Gremlins knockoffs live again in the alien impregnation horror-comedy Snatchers

Gremlins knockoffs live again in the alien impregnation horror-comedy Snatchers

The condemned: Snatchers (2019)

The plot: Comedy-horror, as regular readers of this column (or regular horror fans in general) know, is a difficult needle to thread, tone-wise. If you don’t strike just the right balance between elements, the horror moments squash the humor, and vice-versa. Which is probably why most efforts in this subgenre just decide to fall on the sword of comedy. Leaning so hard in that direction, the horror mostly functions as a silly element of action or carnage to break up the goofiness. Tension and scares are tough to sustain, but a shitty pun or someone walking into a glass door? Those are renewable resources!

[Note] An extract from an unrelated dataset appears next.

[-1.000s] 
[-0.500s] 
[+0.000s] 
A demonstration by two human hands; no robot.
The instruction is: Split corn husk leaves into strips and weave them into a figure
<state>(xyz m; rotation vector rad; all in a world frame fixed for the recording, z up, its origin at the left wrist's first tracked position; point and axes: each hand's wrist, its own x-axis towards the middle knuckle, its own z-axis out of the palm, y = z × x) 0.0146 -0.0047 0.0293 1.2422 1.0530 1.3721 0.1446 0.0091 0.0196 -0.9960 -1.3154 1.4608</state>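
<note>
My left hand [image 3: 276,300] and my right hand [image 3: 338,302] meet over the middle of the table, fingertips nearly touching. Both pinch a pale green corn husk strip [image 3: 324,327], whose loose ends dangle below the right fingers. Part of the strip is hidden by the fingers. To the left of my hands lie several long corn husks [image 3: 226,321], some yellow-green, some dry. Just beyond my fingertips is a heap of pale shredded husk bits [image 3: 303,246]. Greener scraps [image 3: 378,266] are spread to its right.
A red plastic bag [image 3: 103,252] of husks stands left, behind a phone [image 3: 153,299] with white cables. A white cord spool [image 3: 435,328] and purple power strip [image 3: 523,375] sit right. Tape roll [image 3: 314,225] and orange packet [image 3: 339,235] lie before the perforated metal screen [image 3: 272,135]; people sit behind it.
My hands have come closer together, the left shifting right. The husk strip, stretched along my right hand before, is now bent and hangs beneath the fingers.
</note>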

Snatchers is no different. The film is a gross-out comedy in the John Waters vein, campy as all get-out and partaking of plenty of retro stylistic flourishes to add to the outré sense of amiable lowbrow laughs. But the horror aspect actually works at times, the creators borrowing liberally from some of the masters of horror-comedy—Joe Dante and Sam Raimi, to be specific—with a creature-feature narrative that would feel right at home amid the Dante knock-offs of the ’80s. Oh, and it also features multiple alien births (from a human womb), decapitations, and the annihilation of an entire police station by a six-inch high parasite creature—so, you know, good stuff.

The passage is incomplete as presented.